Even worse, you will probably end up losing to my White Sox stack in the process. If the Sox don't score much (because that SP gets lucky against the other big White Sox bats and does what he is supposed to do against Dunn) your White Sox stack is dead in the gpp water anyway.

Rule Number Three - Zig When the Other Stackers Zag

These days, the stacking strategy is widely used in large-entry gpp's on Draftstreet. Your competition are other stackers (such as myself), as well as the traditionalist hacker. This means that your slam dunk Rangers stack facing that horrible SP in Texas is going to have competition from a large number of other Texas stacks, so even if Texas scores 12 runs, you might find your entry barely cashing (or worse, bubbling) as a result of not getting lucky with that final hitter, or having a bad pitching outing.
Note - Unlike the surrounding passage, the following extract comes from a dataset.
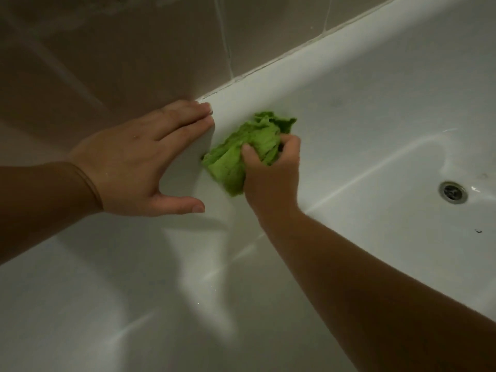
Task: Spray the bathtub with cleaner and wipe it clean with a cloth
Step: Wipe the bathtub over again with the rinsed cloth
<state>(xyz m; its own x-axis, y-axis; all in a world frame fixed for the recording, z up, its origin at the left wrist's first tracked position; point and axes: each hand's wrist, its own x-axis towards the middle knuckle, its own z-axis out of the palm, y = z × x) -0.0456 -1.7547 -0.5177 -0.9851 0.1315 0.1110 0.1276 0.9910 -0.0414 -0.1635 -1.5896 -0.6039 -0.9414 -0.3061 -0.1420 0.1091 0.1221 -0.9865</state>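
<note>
A white bathtub [308,76] fills the view, its far rim running along a beige tiled wall. My right hand [271,173] grips a crumpled green cloth [241,154] and holds it against the tub's inner wall just below the rim. My left hand [139,159] lies flat with straight fingers over the rim at the tub's corner, thumb spread toward the inside. No spray bottle is in view.
A metal drain [453,195] sits in the tub floor at the right. A few dark specks lie on the floor near it. The beige tiled wall [120,49] rises behind the rim, with grout lines and a sealed joint.
</note>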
They are all zagging, just like you, so you need to zig, if you want to beat them. If you can identify a different offense, one that is less likely to score 12 runs, but still looks like a good option, you may want to ignore Texas in that gpp and run that other offensive stack out there. Not only will that team be cheaper (allowing you to get better non-stack hitters and better pitching), but if it does hit for 10 plus runs, you'll not only beat those Texas stacks, but you might be the only one who stacked that team - i.e. your chances of winning the gpp are higher with that offensive stack than with the Rangers offensive stack, while your chances of cashing are lower.
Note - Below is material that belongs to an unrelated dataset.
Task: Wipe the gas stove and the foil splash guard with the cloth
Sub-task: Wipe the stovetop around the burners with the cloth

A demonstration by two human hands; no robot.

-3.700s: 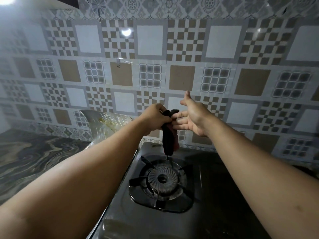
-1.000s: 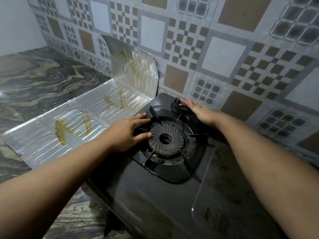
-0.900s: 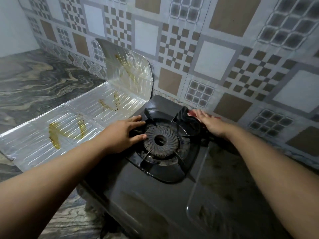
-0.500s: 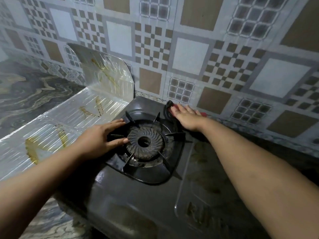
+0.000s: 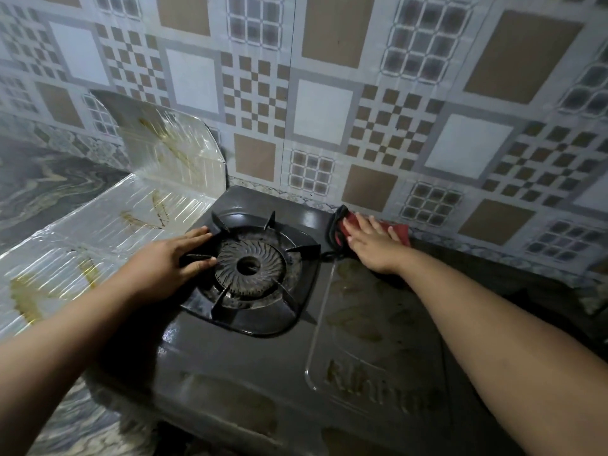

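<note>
Step in hand: wiping the far edge of the dark grey single-burner gas stove [image 5: 250, 366], judged from where the cloth lies.
Cloth: the red cloth with a dark trim [image 5: 399, 232] lies flat on the stove top at its far right, just beside the tiled wall [image 5: 322, 110].
Right hand: the right hand [image 5: 370, 246] lies palm down on the cloth with fingers spread and flat; it presses the cloth, not clamping it.
Left hand: the left hand [image 5: 167, 269] rests open, fingers laid over the left prongs of the black pot support [image 5: 297, 250] beside the round ribbed burner [image 5: 248, 266]; it holds nothing and seems to steady the stove.
Foil guard: the silver foil splash guard with yellow-brown grease streaks [image 5: 108, 232] lies on the table to the left of the stove, its far panel standing against the wall; it looks unwiped.
Stove surface: dull smears show on the right panel [image 5: 368, 320], near the embossed lettering.
Doing it well: keep the palm flat and the weight even, draw the cloth in overlapping strokes from the far edge toward the near one, and work around the pot support, not over its prongs.
Risk: the cloth's loose dark trim could snag on the nearest prong.
Bracing: keep the left hand's pressure on so the light stove does not slide on the marbled table [image 5: 49, 182].
</note>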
You could take the Rangers with one of your other 2 entries in that tourney, but I would rather take 2 other team stacks (other than the obvious stacks like the Rangers) in that gpp, and if I feel that strongly about the Rangers, then I'll put my Rangers stacks in a couple 6-man leagues. That way, if the Rangers do their likely damage and your 3 zigs don't hit gpp pay dirt, you'll win enough off those 6-man leagues to profit for the day. Meanwhile, if the Rangers don't crush it, but one of your zigs comes through, that gpp victory will pay off with a BIG profit for the day.
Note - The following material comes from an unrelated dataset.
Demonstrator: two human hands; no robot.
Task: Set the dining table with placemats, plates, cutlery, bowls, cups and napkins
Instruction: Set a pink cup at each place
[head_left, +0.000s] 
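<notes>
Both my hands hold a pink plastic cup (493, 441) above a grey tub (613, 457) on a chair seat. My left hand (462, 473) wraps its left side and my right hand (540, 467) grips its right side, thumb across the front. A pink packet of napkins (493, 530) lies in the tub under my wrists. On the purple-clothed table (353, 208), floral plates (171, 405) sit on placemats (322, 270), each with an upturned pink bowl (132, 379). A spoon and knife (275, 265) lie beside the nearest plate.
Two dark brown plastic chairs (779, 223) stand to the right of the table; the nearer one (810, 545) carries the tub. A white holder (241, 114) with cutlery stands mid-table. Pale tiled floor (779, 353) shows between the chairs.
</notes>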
Rule Number Four - Don't Go 2-2 With Pitching

This rule actually depends upon the pitching lineup for the day, but on most days, you should be able to spend 35K (In a 100K salary cap lg.) on pitching and get 3 solid 8-10K SP's along with 1 closer and score more points than if you take the top 2 SP's and cross-your-fingers with your closer choices (while still spending 35K). Indeed, because an SP's points ceiling is much higher than a closer, and because of the extreme amount of luck required to actually pick 2 closers who pitch (much less pitch well), you will want to go 3-1 with most of your gpp entries.

Follow these 4 strategic rules on a daily basis for an entire season, and I promise you that you'll make more $$$ in your MLB GPP's than if you occasionally break them.

Daveinchi, as always, bringing the pain!